━━━━━ Data records ━━━━━

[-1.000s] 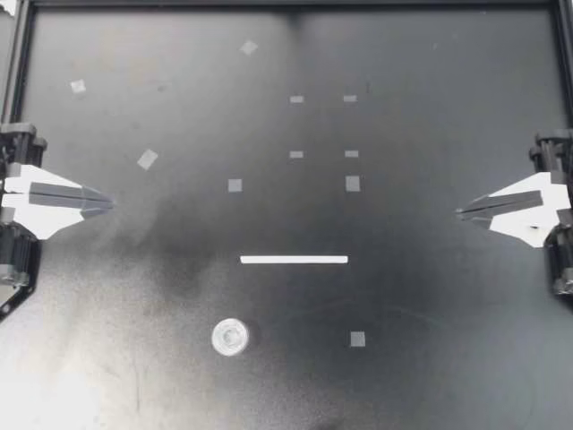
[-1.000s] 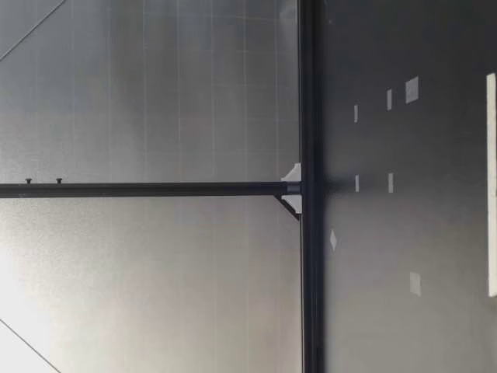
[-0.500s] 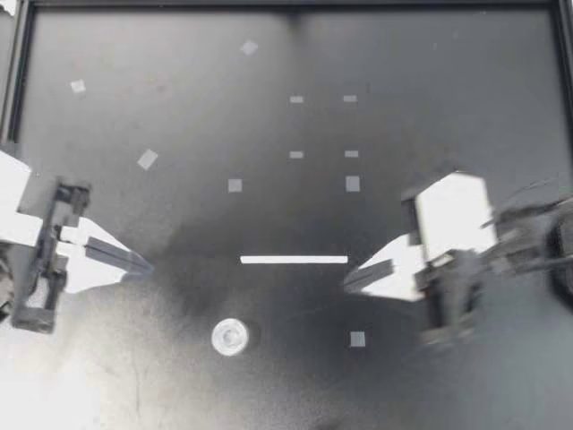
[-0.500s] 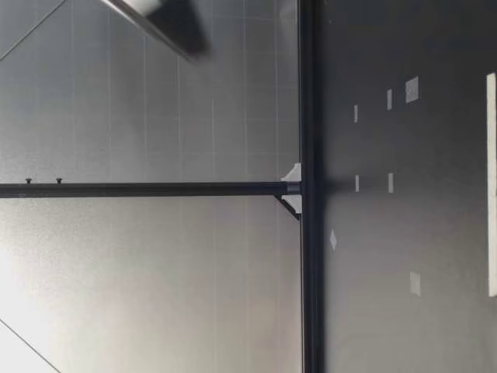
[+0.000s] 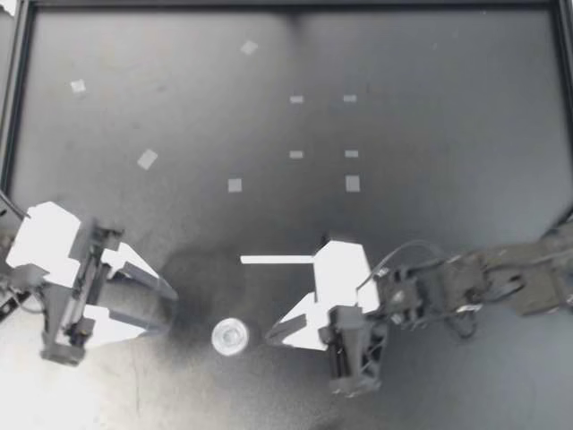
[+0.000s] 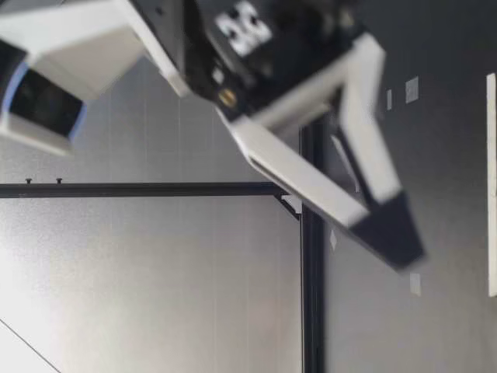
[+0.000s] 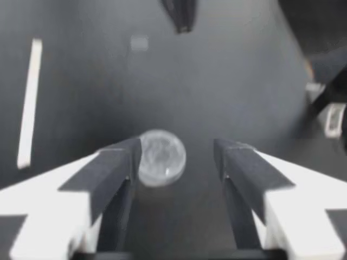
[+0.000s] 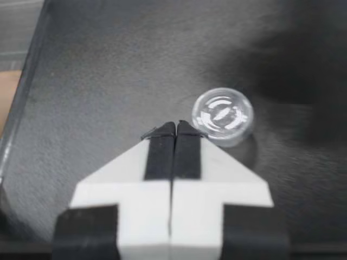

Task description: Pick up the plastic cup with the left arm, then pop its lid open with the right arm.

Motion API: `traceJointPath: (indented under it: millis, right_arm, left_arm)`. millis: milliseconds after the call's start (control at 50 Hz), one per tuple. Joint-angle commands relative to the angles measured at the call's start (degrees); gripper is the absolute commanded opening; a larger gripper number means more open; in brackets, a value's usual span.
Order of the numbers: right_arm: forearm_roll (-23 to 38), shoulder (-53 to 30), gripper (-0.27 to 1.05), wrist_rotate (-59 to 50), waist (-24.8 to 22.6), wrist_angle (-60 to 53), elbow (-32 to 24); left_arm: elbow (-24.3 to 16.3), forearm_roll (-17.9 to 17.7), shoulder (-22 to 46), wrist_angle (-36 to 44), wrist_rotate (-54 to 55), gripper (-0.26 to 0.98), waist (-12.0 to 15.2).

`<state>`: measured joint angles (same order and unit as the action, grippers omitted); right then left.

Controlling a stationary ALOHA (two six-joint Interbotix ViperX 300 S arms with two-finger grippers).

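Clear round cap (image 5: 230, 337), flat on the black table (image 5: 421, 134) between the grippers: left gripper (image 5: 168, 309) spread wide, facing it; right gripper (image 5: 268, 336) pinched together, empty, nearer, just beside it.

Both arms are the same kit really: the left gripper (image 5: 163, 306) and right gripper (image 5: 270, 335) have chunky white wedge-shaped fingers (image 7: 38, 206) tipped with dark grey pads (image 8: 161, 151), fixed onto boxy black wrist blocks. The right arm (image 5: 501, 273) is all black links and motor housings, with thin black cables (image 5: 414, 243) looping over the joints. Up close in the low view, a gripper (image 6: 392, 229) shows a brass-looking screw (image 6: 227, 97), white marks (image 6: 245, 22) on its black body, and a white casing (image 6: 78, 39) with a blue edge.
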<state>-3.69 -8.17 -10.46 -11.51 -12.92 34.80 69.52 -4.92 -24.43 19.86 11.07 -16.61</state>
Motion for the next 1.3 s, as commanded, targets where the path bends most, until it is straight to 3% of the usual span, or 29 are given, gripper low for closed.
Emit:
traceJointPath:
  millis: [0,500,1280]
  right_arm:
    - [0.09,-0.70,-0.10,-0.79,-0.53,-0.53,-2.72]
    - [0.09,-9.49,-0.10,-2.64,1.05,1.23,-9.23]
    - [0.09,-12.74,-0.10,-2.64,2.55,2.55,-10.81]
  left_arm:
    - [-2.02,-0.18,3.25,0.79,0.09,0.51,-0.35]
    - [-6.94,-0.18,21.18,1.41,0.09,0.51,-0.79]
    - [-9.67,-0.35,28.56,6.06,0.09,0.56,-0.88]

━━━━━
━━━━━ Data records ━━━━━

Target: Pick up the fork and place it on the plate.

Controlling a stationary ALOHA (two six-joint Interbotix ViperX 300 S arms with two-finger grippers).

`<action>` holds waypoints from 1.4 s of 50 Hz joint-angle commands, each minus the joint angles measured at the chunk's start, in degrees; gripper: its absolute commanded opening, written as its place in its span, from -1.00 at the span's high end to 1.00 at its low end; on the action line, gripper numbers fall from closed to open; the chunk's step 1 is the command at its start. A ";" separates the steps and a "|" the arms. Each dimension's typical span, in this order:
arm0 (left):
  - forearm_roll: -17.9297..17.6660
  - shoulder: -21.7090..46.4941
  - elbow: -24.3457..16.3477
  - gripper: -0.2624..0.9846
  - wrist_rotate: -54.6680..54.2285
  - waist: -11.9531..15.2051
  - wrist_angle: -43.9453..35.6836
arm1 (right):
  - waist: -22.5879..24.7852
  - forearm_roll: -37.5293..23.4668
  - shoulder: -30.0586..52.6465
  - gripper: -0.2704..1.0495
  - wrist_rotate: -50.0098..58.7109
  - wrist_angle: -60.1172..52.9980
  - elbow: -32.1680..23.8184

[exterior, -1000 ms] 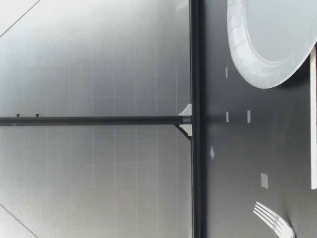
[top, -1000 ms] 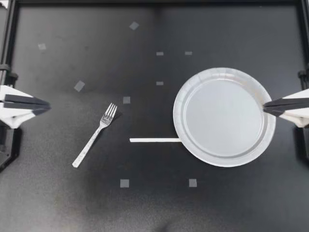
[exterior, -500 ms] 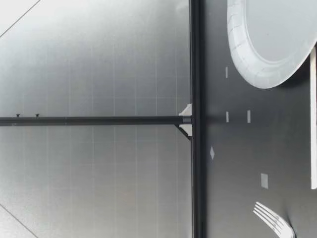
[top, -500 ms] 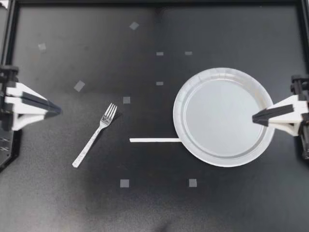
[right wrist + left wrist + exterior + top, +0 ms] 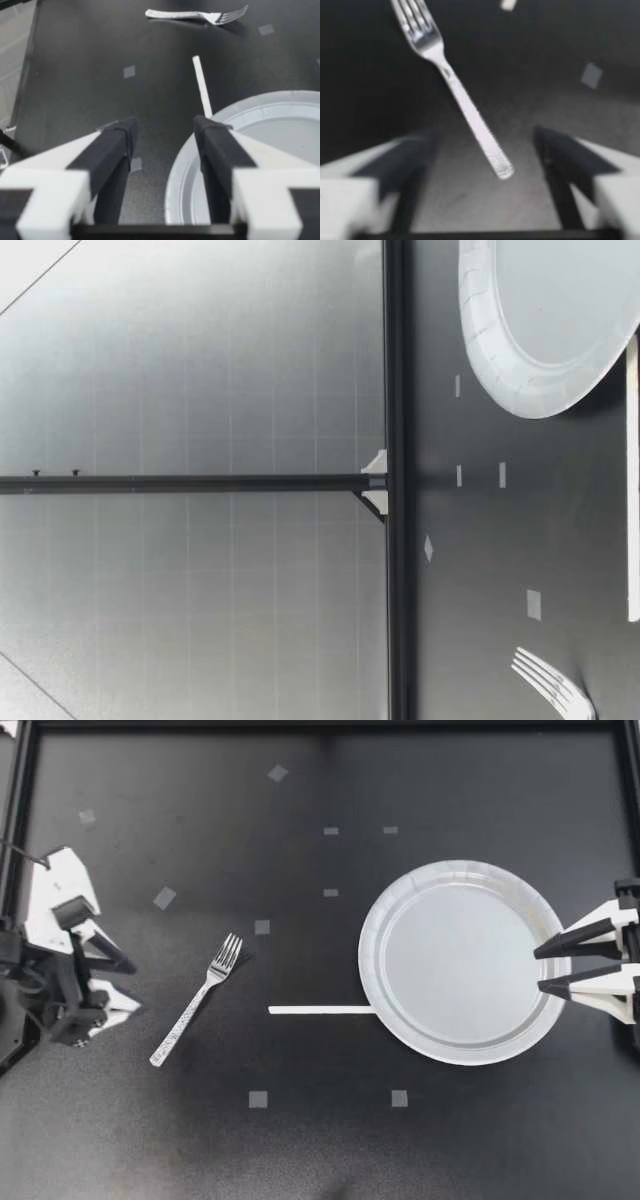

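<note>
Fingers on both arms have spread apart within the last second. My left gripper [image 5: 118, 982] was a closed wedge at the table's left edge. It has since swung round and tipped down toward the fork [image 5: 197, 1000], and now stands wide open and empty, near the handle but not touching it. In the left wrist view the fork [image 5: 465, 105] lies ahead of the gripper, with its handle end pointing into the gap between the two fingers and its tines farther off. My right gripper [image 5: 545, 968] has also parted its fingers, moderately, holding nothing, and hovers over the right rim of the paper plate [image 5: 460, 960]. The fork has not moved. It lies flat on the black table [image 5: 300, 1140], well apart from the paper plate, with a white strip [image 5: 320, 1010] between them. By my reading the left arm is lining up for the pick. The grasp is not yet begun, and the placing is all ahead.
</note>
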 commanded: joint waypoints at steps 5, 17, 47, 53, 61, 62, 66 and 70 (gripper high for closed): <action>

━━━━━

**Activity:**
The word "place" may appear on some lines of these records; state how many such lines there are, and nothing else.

**Finished exercise:**
2